Exercise objective
Give back every line of the data exactly. Pictures are not part of the copy.

---------- Dataset excerpt

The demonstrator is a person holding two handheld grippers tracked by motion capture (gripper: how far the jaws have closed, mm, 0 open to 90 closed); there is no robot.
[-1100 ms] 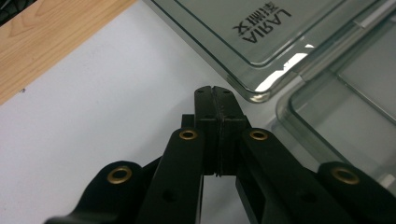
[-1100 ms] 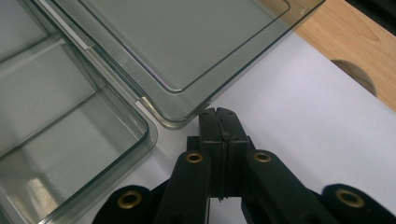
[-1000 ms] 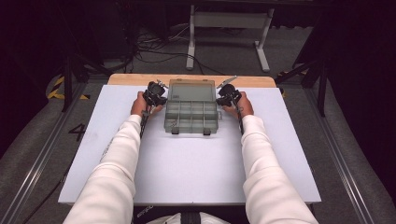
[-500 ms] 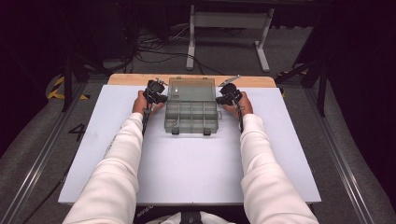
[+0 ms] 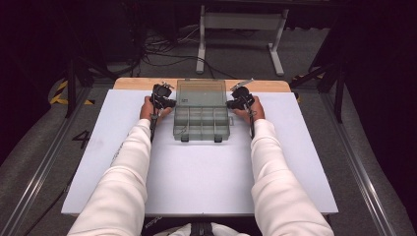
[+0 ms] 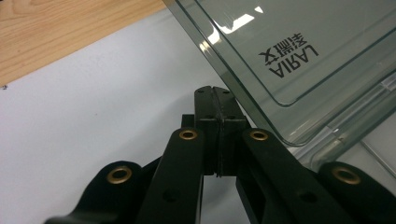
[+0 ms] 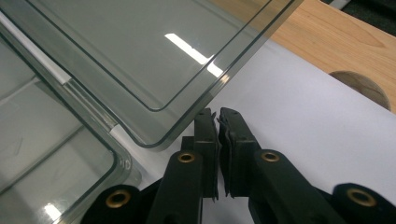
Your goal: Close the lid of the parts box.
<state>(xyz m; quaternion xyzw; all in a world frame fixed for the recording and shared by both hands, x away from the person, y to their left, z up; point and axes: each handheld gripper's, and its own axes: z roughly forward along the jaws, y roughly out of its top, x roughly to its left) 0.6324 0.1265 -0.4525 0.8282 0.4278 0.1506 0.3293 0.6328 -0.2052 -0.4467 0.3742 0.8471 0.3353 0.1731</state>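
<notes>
High view: against the earlier pictures little has changed; both hands stay at the box's (image 5: 201, 110) sides near the table's far edge, so the lid (image 5: 201, 92) is probably just settled open, tilted back. Left gripper (image 5: 163, 96) is clenched on nothing beside the lid's corner; right gripper (image 5: 239, 98) likewise, jaws nearly touching. White table (image 5: 196, 177) lies open nearer the person; the wood strip (image 5: 133, 83) behind leaves little room.

Dim lab or studio, white-topped table (image 5: 196, 182), floor cables (image 5: 162, 51), metal stand legs (image 5: 238, 22), hazard tape (image 5: 61, 91)
</notes>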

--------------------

Output for this task
The demonstrator is a person holding two handheld grippers tracked by motion capture (gripper: how far the jaws have closed, mm, 0 open to 90 closed); there is no robot.
[-1100 ms] 
[-1100 ms] 
[-1000 ms] 
[-500 ms] 
[+0 ms] 
[+0 ms] 
[+0 ms] 
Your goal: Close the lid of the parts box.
<state>(xyz m; quaternion xyzw; all in a world frame fixed for the recording and shared by both hands, x away from the person, y to their left, z up; point and axes: each handheld gripper's, and its own axes: z roughly forward along the jaws, y roughly out of its top, x roughly to its left) 0.6324 0.1265 -0.4525 0.8282 0.4278 0.1506 0.3293 0.6328 -0.2052 -0.4467 0.3742 0.8471 0.3353 0.1731</state>
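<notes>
High view: against the earlier pictures little has changed; both hands stay at the box's (image 5: 201, 110) sides near the table's far edge, so the lid (image 5: 201, 92) is probably just settled open, tilted back. Left gripper (image 5: 163, 96) is clenched on nothing beside the lid's corner; right gripper (image 5: 239, 98) likewise, jaws nearly touching. White table (image 5: 196, 177) lies open nearer the person; the wood strip (image 5: 133, 83) behind leaves little room.

Dim lab or studio, white-topped table (image 5: 196, 182), floor cables (image 5: 162, 51), metal stand legs (image 5: 238, 22), hazard tape (image 5: 61, 91)
</notes>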

What came before makes up the full response.